Living in the present encourages us to have gratitude; we are never certain what the next moment brings. Life is an unfolding process that reveals itself piece by piece; therefore who can say what is beneficial or harmful if we aren’t shown the complete picture? We only have now – and for that we must be thankful.
We should attempt to understand the hidden parts of our lives however often we simply cannot. After the sin of Adam HaRishon everything in life became an admixture of good and bitter; there is good and bitter found in every hardship. Time and again we generally experience the good in due time after it appeared to be the worst and most trying.
Indeed, acquiring an inner attitude of thankfulness is a challenge; yet the benefits are far reaching. It affects our interaction with others – we become more kind and compassionate, willing to overlook the ‘little things’. Ordinary acts become reasons to celebrate and express appreciation.

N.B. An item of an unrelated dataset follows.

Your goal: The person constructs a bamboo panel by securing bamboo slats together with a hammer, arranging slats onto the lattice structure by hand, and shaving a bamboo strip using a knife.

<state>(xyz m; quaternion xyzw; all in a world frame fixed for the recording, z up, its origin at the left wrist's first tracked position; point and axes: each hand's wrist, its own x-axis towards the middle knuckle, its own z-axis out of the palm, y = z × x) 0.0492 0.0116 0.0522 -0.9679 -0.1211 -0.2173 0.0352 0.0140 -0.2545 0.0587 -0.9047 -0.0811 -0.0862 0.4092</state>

There is a well-known axiom, “No expectations – No disappointments.” Your washing machine worked yesterday – why think it’ll work today when you turn it on? Appreciate the little details: ice cold water on a hot summer day, a warm latte’ on a cold morning. Your car started yesterday? Why assume it will today? Sink into your couch after a long day and be thankful for its embrace. The list goes on…
Being thankful releases us from resentment towards anyone or anything and as a result we are covered in a blanket of peace within and without. Gratitude is the foundation on which meaningful relationships are built; namely the one we have with Hashem, ourselves and others.